A few days ago the boys were outside playing when I noticed the sound of rocks hitting the side of the apartment building. I knew they were up to something they probably needed to stop doing, so I stepped outside and sure enough they were throwing rocks at the wall, trying to take down a little bee hive that was hanging near our door. This is a favorite summer pastime of my boys. It seems they like to tempt fate. This was an active hive (their favorite kind, of course), so I told them to cut it out and that they would probably get stung and dad will take care of it later. Oh these boys!! Not a minute later I heard one more clank of a rock (isn’t it wonderful how they comply with my instructions immediately? sigh…) and I saw them all running and ducking. The hive came down and the bees scattered, too. Usually when this happens a few bees stick around for a while, confused I suppose. The coast was clear and the boys came back (the girls quickly got in the action once they knew the bees were gone) and we ended up studying this little hive.
We noticed a bee larva on the ground that had fallen from the hive. It was small and squishy and wiggly. We decided to search online for info about the life cycle of bees.
Looking closely, we discovered that there were all stages of life in our hive! We saw eggs, larva, and pupa nearly ready to hatch. If you look really closely in the next photo you can see a large, almost ready to hatch adult pupa peeking out of a cell.

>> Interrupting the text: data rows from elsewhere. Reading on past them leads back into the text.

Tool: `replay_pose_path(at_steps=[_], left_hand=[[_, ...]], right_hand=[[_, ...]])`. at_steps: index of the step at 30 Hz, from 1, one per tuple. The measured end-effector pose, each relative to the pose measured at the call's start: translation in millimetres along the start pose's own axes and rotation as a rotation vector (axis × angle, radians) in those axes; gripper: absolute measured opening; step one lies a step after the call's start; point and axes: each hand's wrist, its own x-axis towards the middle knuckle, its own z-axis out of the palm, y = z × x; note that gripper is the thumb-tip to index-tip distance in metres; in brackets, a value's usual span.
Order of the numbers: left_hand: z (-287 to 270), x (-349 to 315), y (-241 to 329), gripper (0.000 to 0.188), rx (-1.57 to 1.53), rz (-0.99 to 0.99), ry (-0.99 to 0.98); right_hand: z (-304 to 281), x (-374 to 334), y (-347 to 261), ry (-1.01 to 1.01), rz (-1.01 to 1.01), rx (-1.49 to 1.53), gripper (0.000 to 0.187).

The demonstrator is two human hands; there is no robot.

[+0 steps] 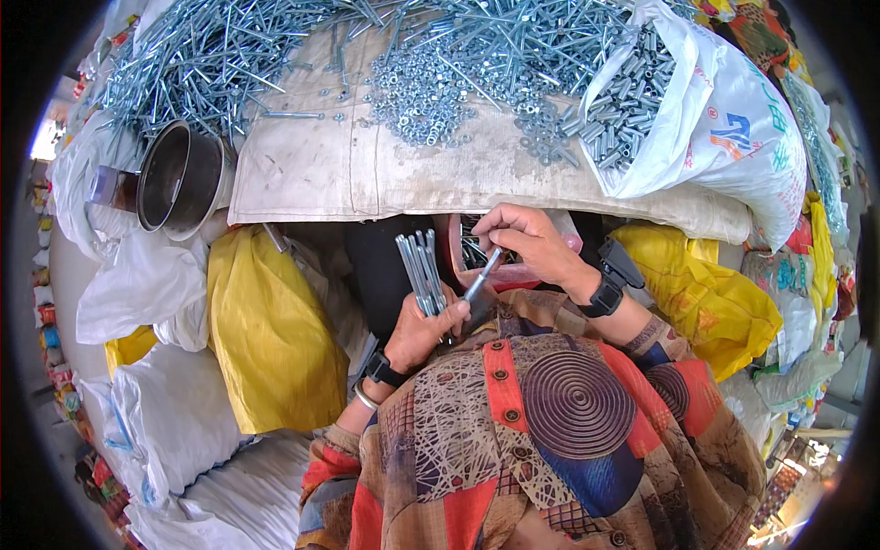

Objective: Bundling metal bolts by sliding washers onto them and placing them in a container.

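My left hand (423,332) is wrapped round a bunch of long metal bolts (420,261) that stand up out of the fist. One more bolt (480,277) slants apart from the bunch, its lower end by my left thumb. The thumb and fingers of my right hand (530,242) close at its upper end. Under the right hand a pink box (568,234) holds dark metal pieces, partly hidden by the hand.
Ahead, a cloth-covered table (302,179) bears heaps of threaded rods (206,69), nuts and washers (422,96). A white sack (724,137) spills metal sleeves (628,101). At left stands a dark pot (168,179); yellow sacks (261,330) flank me.
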Motion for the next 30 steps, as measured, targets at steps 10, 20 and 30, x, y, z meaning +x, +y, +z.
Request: replay_pose_path(at_steps=[10, 20, 30], left_hand=[[8, 12, 52, 0.018, -0.154, 0.107, 0.211], [14, 28, 76, 0.016, -0.333, 0.275, 0.175], [9, 33, 56, 0.012, -0.383, 0.273, 0.194]], right_hand=[[21, -10, -4, -0.234, -0.101, -0.298, 0.032], [48, 5, 7, -0.02, -0.271, -0.317, 0.044], [54, 7, 14, 0.052, -0.324, -0.408, 0.043]])
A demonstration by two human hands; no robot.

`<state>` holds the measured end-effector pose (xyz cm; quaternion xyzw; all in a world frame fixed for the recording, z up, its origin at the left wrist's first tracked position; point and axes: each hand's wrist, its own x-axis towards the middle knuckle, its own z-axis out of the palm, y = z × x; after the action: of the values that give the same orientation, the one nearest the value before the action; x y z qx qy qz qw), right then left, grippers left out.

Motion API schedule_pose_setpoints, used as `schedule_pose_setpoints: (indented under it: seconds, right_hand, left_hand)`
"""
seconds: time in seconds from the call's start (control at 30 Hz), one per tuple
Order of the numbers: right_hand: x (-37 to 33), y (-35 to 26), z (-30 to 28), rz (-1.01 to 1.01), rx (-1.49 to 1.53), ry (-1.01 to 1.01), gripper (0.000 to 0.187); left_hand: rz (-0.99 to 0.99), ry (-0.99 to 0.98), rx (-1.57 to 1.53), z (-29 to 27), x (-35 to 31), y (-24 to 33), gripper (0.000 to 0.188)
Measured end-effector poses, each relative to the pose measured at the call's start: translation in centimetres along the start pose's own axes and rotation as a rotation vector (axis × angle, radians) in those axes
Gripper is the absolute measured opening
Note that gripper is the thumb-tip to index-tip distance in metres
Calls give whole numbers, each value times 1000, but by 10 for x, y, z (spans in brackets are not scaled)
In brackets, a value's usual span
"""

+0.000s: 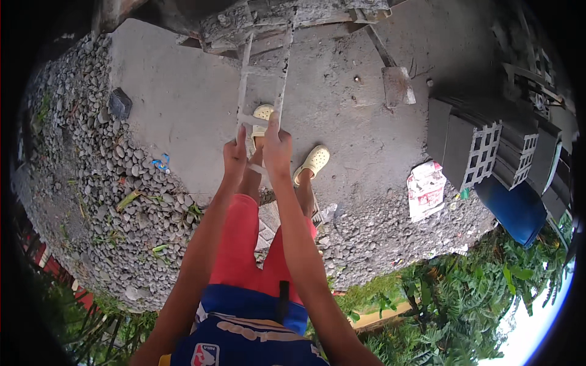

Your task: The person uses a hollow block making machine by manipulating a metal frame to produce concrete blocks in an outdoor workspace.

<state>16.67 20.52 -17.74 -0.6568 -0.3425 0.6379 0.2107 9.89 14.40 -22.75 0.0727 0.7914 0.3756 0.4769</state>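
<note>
A narrow, pale ladder (245,79) with dark specks on its rails stretches away from me. Its far end reaches a cement-crusted wooden structure (268,24). My left hand (234,155) is closed round the near part of the left rail. On the right rail my right hand (278,148) is wrapped the same way, its thumb side up. Rungs cross between the rails in front of and beneath my hands. Below the ladder are my feet in cream clogs (316,160), one partly covered by a rung and my right hand.
A flat shovel (398,86) lies on the concrete slab (165,73), far right. Stacked grey hollow blocks (482,155) stand at the right, beside a blue container (513,210) and a white-and-red sack (426,190). Gravel (110,183) covers the left, with a dark stone block (120,104).
</note>
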Motion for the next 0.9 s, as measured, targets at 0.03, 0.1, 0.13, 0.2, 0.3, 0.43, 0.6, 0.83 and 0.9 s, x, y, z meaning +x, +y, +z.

There were more pupa still enclosed, and we could see them wiggling around. It was pretty cool and slightly creepy at the same time. We put our hive into a container hoping that we could witness them hatch. They did, in fact, hatch within a few hours but we were not home to see it. By the time I had a minute to grab my camera and document our new little residents, they had already met their untimely end. Someone had left the container outside and the heat promptly killed them.
Although I won’t be giving the boys a green light on throwing rocks at hives, everything worked out alright this time. For us, I guess. Not so much for the bees.